The evidence that Oswald shot the
president consists of his rifle, found by the stairs on the Sixth Floor, which
was sold through the mails to A.J. Hidell, an alias associated with Oswald, a
clean, nearly complete bullet found at Parkland hospital that was shot through
the barrel of that rifle, to the exclusion of all other rifles, and three
shells found by the sniper’s window that were ejected from that rifle.

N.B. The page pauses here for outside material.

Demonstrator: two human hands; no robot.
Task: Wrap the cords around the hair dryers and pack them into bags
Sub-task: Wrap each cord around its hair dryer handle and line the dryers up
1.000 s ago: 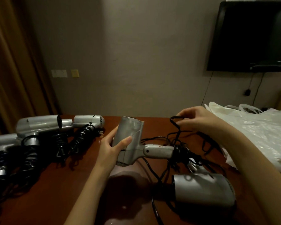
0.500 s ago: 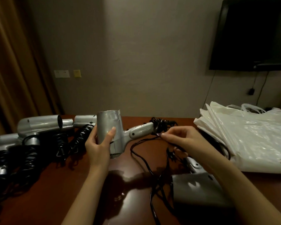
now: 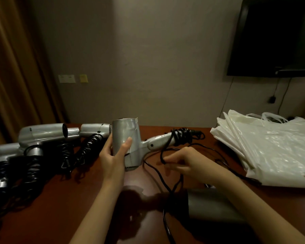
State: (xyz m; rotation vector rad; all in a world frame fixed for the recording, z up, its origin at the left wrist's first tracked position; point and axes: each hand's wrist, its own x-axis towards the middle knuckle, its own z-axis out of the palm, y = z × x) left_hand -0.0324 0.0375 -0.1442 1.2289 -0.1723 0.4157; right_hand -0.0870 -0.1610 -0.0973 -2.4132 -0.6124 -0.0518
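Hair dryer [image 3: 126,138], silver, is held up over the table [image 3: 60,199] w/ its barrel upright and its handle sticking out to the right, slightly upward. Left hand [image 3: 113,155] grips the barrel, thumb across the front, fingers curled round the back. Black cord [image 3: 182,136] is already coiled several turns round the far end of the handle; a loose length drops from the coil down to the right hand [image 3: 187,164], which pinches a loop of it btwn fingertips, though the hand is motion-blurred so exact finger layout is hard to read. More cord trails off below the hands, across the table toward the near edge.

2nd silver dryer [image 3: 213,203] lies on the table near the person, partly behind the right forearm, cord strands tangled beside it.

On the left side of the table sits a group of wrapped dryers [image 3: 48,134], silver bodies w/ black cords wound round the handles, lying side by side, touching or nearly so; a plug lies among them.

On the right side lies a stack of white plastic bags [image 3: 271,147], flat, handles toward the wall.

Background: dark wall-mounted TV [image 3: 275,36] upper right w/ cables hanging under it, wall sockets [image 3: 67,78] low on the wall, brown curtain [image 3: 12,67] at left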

A palm print belatedly found beneath
the rifle stock and on the box by the window were attributed to Oswald, but
considered circumstantial because it was his rifle and it should have had his
prints on it and he worked with the boxes so they don’t prove that he committed
the crime.
One witness who actually saw the
Sixth Floor Sniper in the white shirt also say he had a very distinctive bald
spot on the top of his head, not Oswald, and other witnesses say that the
gunman was in no hurry after firing the last shot, but instead stood back and
viewed the chaos on the street.
A court clerk in an office
diagonally across the street said she saw a man moving around in the Sixth
Floor Sniper’s nest window three to five minutes AFTER the last shot was fired,
definitely not Oswald as less than two minutes after the shooting he was seen
in the second floor lunchroom.
Actually the witnesses who place
Oswald in the second floor lunchroom ninety seconds after the last shot
completely and positively exonerate Oswald as being the Sixth Floor Sniper,
that is if you believe Dallas
policeman Marion Baker and Texas School Book Depository (TSBD) supervisor Roy
Truly.
Baker stopped and parked his
motorcycle in front of the TSBD and ran in the front door with gun drawn. There
Truly identified himself and led Baker to the back elevators, but since they
were parked together on the fifth floor, they began to ascend the stairs.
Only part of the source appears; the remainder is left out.